**Problem statement**:
Where the line with "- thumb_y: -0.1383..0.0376" appears below, start writing out lines exactly, and finish with the line with "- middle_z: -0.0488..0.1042", which is included; write out nothing else.

[Dataset records]

⁂

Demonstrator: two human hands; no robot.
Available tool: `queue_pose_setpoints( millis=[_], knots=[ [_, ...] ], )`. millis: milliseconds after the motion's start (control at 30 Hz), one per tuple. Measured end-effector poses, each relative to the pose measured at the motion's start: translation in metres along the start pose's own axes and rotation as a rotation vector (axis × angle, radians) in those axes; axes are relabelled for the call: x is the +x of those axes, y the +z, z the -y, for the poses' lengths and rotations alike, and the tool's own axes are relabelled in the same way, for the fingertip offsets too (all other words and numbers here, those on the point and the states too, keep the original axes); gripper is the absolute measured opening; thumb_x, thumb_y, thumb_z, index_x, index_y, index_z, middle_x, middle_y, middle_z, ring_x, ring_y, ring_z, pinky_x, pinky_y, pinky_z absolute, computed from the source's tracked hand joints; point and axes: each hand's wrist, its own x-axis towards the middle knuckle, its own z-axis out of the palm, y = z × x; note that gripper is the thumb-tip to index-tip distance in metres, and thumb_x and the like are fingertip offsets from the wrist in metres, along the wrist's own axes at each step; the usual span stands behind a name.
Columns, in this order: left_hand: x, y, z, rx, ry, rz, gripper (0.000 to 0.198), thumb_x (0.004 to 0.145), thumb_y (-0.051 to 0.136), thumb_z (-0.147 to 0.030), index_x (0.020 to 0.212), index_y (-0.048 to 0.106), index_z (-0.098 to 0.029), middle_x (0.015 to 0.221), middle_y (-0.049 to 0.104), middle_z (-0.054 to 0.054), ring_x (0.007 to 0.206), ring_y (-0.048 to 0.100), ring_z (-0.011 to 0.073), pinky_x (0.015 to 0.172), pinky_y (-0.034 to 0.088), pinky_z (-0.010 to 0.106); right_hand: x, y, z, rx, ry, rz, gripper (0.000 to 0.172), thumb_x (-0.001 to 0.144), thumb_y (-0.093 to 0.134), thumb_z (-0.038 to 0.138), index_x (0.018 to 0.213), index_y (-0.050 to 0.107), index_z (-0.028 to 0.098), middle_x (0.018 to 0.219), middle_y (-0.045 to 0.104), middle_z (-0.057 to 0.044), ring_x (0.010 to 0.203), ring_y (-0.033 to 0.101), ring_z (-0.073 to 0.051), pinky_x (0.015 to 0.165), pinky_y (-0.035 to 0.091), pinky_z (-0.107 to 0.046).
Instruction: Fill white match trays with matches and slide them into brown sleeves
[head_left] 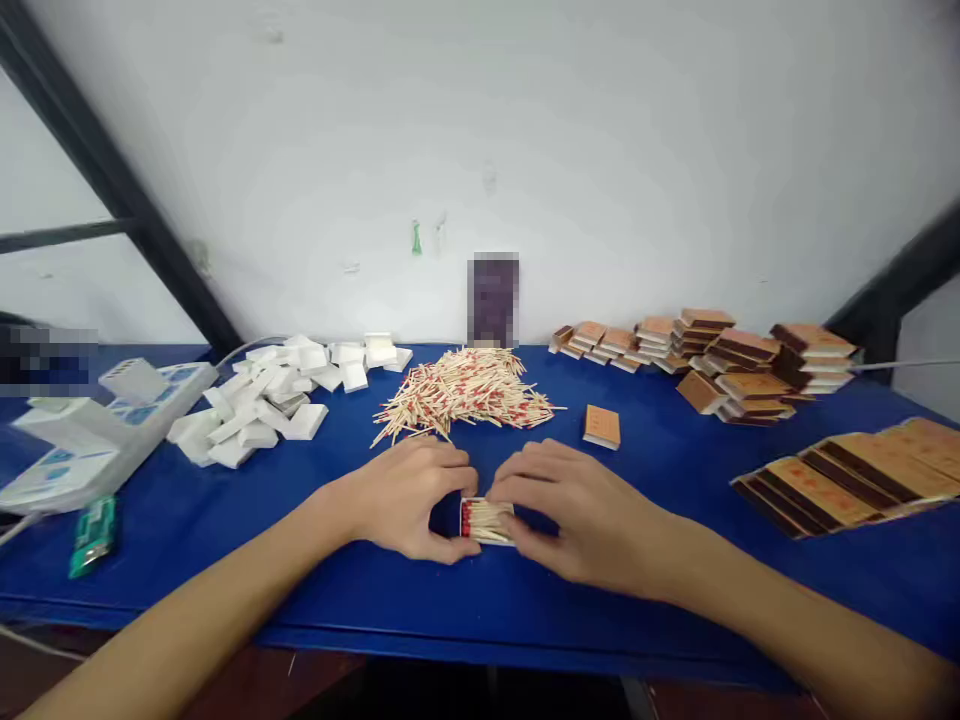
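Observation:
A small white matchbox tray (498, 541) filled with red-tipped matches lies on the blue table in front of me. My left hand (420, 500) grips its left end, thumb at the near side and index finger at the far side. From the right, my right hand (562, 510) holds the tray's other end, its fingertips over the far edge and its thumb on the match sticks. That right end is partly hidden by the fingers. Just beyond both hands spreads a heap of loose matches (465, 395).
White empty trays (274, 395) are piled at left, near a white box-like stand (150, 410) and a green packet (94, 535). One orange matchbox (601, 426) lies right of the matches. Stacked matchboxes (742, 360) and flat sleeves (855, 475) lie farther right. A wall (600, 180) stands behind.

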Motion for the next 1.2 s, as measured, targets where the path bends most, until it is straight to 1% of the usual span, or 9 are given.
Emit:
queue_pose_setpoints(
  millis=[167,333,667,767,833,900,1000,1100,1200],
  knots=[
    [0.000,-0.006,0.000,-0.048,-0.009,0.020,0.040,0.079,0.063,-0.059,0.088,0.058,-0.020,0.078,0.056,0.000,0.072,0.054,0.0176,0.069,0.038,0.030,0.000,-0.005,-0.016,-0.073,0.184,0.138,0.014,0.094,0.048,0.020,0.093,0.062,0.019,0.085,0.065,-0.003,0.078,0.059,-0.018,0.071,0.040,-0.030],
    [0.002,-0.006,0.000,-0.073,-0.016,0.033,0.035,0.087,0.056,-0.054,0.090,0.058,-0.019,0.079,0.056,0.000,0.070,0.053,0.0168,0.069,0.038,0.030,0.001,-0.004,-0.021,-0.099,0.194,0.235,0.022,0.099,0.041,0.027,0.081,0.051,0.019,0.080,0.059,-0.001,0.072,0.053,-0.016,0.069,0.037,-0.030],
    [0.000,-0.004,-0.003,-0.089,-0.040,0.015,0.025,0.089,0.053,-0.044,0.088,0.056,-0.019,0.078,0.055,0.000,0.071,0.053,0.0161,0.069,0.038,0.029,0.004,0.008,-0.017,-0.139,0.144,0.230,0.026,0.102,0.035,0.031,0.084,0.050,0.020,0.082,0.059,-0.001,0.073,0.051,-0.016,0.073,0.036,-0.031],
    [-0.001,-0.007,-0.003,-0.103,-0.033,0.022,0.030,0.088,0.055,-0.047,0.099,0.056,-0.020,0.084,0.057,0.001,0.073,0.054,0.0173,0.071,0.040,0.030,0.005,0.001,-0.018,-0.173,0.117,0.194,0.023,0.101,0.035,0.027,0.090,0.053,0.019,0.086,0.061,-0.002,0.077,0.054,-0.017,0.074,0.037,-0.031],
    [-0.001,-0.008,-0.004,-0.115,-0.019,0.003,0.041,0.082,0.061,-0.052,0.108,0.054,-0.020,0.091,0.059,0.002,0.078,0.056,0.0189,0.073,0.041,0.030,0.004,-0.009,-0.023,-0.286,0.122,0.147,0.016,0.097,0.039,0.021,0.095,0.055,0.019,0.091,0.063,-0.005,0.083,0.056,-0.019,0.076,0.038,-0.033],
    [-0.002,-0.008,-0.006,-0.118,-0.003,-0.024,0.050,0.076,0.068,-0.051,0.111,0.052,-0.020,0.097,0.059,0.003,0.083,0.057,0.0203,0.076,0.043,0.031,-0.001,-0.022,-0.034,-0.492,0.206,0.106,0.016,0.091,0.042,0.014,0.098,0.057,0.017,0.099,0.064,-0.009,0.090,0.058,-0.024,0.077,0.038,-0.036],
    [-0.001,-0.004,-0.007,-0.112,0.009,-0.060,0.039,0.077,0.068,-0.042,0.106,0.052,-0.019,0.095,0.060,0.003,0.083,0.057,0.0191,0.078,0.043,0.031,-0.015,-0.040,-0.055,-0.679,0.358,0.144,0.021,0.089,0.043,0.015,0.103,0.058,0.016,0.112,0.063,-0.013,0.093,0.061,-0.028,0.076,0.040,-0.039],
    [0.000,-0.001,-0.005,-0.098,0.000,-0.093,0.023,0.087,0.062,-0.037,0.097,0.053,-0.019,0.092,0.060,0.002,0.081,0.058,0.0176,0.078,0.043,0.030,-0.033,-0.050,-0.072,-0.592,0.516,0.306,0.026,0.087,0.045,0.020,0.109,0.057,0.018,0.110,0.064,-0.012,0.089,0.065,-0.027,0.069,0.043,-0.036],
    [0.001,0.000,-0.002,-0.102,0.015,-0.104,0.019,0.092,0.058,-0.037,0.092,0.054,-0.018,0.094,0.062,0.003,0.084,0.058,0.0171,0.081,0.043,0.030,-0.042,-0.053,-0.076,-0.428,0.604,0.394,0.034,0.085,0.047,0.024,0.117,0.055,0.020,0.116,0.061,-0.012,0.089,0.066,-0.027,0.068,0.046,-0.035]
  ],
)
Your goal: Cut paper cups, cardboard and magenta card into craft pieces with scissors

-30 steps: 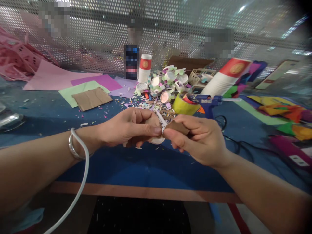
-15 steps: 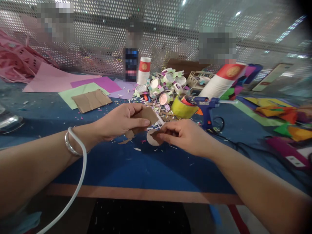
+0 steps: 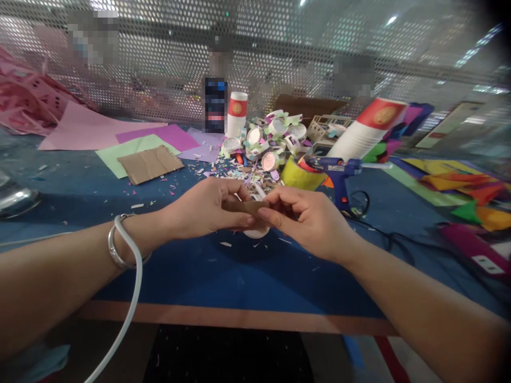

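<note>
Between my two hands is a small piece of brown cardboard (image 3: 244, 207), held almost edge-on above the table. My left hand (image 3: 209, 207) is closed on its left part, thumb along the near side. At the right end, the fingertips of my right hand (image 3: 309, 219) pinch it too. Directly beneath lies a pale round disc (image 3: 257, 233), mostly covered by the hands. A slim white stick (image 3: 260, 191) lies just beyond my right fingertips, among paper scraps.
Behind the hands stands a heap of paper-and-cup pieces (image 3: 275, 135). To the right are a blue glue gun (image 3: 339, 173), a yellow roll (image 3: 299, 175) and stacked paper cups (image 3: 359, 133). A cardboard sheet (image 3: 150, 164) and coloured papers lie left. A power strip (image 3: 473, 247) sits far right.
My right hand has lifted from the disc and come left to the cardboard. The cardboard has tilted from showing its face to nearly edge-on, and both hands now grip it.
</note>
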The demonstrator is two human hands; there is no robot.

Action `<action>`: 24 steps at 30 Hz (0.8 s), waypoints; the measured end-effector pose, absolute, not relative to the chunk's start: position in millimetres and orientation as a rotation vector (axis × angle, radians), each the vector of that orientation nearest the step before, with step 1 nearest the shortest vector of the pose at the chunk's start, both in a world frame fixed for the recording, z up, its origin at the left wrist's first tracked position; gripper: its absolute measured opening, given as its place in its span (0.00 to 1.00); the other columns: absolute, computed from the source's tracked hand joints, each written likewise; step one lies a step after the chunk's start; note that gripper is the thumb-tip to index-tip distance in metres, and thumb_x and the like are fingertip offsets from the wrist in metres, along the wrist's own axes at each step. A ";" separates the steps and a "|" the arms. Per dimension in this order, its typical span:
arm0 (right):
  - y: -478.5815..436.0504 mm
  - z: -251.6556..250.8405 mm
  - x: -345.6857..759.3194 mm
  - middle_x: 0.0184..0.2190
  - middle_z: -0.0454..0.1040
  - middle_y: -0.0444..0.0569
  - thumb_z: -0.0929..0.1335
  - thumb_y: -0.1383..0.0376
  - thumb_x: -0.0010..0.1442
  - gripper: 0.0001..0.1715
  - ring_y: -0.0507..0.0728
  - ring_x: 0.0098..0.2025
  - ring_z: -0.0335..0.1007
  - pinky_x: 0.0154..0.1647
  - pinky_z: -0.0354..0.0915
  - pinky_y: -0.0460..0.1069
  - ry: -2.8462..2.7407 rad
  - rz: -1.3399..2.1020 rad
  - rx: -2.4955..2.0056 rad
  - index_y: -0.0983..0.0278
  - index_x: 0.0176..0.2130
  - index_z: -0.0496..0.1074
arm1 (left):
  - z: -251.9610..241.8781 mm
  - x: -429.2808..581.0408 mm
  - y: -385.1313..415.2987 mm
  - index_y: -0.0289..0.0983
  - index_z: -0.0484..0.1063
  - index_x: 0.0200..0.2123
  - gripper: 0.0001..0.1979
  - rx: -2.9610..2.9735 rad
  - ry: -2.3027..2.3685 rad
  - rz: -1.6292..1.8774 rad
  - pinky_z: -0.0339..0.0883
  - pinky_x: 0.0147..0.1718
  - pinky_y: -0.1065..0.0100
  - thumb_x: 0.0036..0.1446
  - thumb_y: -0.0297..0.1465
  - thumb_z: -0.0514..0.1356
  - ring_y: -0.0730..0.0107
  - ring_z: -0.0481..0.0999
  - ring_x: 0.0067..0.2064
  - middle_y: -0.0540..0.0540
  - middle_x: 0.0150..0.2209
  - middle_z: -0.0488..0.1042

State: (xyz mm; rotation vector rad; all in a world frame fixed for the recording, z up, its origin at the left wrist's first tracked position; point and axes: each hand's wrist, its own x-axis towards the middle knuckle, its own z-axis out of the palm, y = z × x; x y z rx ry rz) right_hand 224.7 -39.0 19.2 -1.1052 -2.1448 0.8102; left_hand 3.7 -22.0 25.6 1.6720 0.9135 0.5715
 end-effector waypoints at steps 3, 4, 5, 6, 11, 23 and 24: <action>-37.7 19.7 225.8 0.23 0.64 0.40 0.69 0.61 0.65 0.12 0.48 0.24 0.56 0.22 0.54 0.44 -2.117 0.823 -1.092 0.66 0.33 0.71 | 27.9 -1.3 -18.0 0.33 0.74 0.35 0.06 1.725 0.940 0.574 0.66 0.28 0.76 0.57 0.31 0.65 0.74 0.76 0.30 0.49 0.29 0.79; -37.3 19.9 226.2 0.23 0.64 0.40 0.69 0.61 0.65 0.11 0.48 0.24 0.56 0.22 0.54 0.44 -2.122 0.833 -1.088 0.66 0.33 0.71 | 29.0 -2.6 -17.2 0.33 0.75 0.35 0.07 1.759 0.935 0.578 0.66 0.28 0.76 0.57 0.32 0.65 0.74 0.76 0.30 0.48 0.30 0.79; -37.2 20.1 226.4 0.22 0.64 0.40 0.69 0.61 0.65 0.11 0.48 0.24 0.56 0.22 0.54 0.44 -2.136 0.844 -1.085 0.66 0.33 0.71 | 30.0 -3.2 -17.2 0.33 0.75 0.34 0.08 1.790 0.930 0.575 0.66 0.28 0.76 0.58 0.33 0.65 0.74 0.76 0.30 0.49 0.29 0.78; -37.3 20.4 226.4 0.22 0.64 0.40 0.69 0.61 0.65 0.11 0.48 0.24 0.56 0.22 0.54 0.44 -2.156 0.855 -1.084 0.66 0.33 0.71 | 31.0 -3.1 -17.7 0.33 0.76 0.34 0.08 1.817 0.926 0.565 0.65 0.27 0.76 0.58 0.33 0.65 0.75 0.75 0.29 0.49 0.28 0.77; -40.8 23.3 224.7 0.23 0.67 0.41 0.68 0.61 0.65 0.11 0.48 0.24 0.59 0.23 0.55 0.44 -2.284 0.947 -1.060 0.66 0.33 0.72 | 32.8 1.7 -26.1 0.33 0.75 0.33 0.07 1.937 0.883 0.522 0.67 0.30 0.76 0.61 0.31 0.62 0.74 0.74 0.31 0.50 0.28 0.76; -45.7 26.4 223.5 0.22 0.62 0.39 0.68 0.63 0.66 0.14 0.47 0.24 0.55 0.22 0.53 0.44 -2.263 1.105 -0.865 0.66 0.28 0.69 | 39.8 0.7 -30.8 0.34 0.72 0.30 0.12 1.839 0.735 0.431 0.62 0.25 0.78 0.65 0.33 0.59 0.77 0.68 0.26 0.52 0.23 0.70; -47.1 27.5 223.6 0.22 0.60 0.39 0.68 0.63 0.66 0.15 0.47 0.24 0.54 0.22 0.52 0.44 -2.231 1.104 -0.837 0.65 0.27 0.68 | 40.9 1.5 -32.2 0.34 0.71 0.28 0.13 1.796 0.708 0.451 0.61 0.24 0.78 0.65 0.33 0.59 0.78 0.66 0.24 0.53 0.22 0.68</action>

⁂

**Your response**:
  - thumb_y: -0.1383..0.0376
  - thumb_x: -0.0010..0.1442
  - gripper: 0.0001..0.1715
  - ring_y: -0.0507..0.0728
  - ring_x: 0.0098..0.2025
  - ring_z: -0.0335..0.1007
  - pinky_x: 0.0154..0.1647
  - pinky_z: -0.0354..0.0915
  - pinky_y: -0.0460..0.1069
  - ry: -2.8462..2.7407 rad
  - rz: -1.3399..2.1020 rad
  - rx: -2.4955..2.0056 rad
  - index_y: -0.0983..0.0278
  - index_x: 0.0176..0.2130
  - index_z: -0.0496..0.1074
arm1 (left):
  - z: -251.9610..241.8781 mm
  - x: -429.2808..581.0408 mm
  - y: -385.1313..415.2987 mm
  - index_y: -0.0289..0.0983
  - index_z: -0.0484..0.1063
  - index_x: 0.0200..0.2123
  - gripper: 0.0001..0.1979
  - rx: -2.9610..2.9735 rad
  - ry: -2.3027..2.3685 rad
  - rz: -1.6292..1.8774 rad
  - pinky_z: -0.0339..0.0883
  - pinky_x: 0.0147..0.1718
  - pinky_y: -0.1065..0.0100
  - thumb_x: 0.0036..0.1446
  - thumb_y: -0.0297..0.1465
  - thumb_z: -0.0514..0.1356
  - ring_y: -0.0730..0.0107
  - ring_z: -0.0481..0.0999
  - ring_x: 0.0067..0.2064
  - middle_y: -0.0540..0.0540
  - middle_x: 0.0150..0.2209
  - middle_z: -0.0488..0.1042

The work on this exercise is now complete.